We should attend to these programmes and worry about the messages they convey. Important changes are occurring in popular depictions of cosmetic surgery. Extreme Makeover and I Want a Famous Face both conform to narrow, stereotypical notions of what constitutes the “beautiful” female body. However, The Swan beats all competitors with its pervasive misogynistic theme and subjection of contestants to a post-surgery beauty pageant. The attractive woman, these programmes suggest, has impossibly large breasts jutting from an impossibly thin body. All signs of ageing must be removed using the surgeon's tools. In two of the programmes, both men and women undergo cosmetic surgery. All three programmes foster the impression that complex personal, psychological, and social problems can be solved through cosmetic surgery. According to the logic of these programmes, problems at home, deteriorating family relations, unemployment, and depression are all rectifiable through multiple cosmetic procedures.

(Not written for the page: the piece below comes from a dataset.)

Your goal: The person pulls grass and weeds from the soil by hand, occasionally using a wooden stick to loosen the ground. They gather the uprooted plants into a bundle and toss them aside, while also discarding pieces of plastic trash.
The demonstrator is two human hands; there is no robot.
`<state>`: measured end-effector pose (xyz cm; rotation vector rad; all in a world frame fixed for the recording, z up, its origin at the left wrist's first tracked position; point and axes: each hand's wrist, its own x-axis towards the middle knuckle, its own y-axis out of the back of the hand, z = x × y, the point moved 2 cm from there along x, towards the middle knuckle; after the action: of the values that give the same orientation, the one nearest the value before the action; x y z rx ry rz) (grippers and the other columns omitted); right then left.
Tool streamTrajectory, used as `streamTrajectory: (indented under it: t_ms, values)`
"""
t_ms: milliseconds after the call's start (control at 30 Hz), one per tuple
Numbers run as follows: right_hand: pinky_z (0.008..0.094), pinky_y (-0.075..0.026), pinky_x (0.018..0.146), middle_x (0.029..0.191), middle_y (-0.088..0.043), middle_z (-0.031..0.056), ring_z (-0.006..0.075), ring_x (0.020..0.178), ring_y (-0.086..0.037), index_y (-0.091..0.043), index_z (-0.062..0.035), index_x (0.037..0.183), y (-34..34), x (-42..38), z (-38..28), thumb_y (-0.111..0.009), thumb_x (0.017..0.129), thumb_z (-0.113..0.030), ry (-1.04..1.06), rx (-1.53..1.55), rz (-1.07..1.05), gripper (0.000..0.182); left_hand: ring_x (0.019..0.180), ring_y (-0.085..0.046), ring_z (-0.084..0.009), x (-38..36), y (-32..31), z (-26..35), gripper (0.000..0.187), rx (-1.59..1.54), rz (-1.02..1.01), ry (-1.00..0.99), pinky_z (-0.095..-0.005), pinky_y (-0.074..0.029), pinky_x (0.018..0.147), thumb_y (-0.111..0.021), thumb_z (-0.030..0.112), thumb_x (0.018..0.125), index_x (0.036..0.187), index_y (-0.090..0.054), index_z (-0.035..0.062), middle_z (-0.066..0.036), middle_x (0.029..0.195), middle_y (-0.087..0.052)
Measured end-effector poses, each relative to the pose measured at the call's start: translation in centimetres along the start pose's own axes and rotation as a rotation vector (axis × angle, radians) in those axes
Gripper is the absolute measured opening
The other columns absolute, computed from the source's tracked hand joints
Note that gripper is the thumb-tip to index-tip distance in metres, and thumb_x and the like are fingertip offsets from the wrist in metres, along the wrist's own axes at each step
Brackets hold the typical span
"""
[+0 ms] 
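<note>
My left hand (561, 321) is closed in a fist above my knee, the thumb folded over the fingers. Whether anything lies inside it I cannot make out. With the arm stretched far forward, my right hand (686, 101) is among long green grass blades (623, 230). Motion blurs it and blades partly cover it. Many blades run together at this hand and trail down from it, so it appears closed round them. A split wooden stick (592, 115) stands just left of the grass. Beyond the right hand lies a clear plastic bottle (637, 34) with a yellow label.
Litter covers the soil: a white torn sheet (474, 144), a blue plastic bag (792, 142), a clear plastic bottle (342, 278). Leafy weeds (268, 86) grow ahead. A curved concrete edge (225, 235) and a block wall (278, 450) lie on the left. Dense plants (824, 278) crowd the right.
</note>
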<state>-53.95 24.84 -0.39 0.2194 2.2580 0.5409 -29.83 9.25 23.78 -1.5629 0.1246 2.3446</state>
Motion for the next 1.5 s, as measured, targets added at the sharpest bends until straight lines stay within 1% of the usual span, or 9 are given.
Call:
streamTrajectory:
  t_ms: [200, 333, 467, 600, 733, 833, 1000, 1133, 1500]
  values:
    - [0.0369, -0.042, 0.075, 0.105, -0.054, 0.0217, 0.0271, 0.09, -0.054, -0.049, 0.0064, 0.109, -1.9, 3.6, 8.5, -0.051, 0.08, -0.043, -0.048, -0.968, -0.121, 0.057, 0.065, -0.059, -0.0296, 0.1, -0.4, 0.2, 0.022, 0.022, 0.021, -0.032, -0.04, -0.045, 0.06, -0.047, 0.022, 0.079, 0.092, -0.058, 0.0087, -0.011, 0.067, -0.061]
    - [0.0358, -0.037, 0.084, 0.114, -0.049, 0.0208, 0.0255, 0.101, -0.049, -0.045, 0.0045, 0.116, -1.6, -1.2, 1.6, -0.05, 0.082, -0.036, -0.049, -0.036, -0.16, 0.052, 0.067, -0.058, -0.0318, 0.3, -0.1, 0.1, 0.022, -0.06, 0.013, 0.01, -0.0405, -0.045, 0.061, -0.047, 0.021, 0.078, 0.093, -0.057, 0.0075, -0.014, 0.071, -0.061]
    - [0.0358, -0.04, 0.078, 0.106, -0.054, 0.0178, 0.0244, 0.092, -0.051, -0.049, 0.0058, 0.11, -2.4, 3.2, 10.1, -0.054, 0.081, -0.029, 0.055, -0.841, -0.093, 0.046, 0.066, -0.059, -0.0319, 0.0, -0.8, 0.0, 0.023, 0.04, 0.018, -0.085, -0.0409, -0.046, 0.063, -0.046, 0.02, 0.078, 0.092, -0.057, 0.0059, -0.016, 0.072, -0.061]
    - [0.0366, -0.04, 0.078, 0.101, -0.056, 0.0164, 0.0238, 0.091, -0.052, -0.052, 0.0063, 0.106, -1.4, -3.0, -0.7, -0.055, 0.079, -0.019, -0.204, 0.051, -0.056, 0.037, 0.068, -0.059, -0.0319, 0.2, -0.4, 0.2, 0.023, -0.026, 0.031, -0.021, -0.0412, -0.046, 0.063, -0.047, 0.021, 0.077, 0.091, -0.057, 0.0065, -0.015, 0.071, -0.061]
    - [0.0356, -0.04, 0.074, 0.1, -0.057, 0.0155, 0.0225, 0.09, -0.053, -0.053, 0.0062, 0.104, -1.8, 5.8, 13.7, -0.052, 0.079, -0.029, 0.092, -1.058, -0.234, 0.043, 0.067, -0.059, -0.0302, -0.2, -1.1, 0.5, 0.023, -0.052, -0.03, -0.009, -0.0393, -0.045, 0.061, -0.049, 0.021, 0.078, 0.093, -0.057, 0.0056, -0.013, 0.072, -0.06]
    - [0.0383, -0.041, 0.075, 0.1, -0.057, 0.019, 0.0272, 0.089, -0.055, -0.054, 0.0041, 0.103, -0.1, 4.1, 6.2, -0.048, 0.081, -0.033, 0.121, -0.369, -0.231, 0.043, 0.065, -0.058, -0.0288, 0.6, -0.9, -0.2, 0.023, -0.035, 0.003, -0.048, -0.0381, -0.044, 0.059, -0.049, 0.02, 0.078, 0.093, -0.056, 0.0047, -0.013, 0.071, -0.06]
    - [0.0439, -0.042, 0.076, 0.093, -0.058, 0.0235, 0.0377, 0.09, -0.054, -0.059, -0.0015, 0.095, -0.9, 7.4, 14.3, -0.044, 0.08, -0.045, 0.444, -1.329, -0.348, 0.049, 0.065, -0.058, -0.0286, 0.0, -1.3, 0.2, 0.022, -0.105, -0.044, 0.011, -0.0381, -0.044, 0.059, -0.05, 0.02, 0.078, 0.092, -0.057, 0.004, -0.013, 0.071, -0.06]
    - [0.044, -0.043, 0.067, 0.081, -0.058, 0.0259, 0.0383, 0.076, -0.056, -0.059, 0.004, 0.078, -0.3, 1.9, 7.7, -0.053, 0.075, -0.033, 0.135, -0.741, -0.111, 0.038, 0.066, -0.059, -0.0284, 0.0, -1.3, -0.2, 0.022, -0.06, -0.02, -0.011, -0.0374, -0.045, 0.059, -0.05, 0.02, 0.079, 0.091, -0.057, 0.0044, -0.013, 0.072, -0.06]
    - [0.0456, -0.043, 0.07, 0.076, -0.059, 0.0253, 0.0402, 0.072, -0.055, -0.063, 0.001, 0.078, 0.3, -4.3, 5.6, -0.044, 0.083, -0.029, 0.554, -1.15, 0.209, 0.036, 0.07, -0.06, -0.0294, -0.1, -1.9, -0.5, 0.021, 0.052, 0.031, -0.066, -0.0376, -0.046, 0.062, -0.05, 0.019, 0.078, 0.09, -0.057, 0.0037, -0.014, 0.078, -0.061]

Perhaps the most powerful influence of the three series is in their normalisation of cosmetic surgery. None of the programmes emphasises risks of general anaesthesia and multiple surgical procedures or potential long term consequences. Possible complications of cosmetic surgery are ignored; reservations of family members and friends of programme participants are dismissed. The very language of “makeover” suggests that undergoing multiple surgical procedures is just like wearing cosmetics. Cosmetic surgery is placed on a continuum with riding exercise bikes, going on low calorie diets, and seeing a therapist.
These series, recognising the persistence of a wide misogynistic streak, reveal a more complicated phenomenon emerging. Now, both men and women are submitting themselves to popular understandings of what constitutes “ideal” bodies. Furthermore, as I Want a Famous Face suggests, fantasies about beauty and sexuality often take highly particular forms. The television, film, and music video industries seem to be playing important roles in defining and narrowing conceptions of “ideal” physiques. Perhaps most disturbingly, these programmes contribute to the normalisation of cosmetic surgery.
Cultural critics and clinicians might feel inclined to dismiss these programmes as the lowest form of popular culture. Acknowledging the disturbing messages promoted through the new genre of cosmetic surgery television, I suggest there are social trends here worth studying, interpreting, and combating. The popular appeal of these programmes should worry us.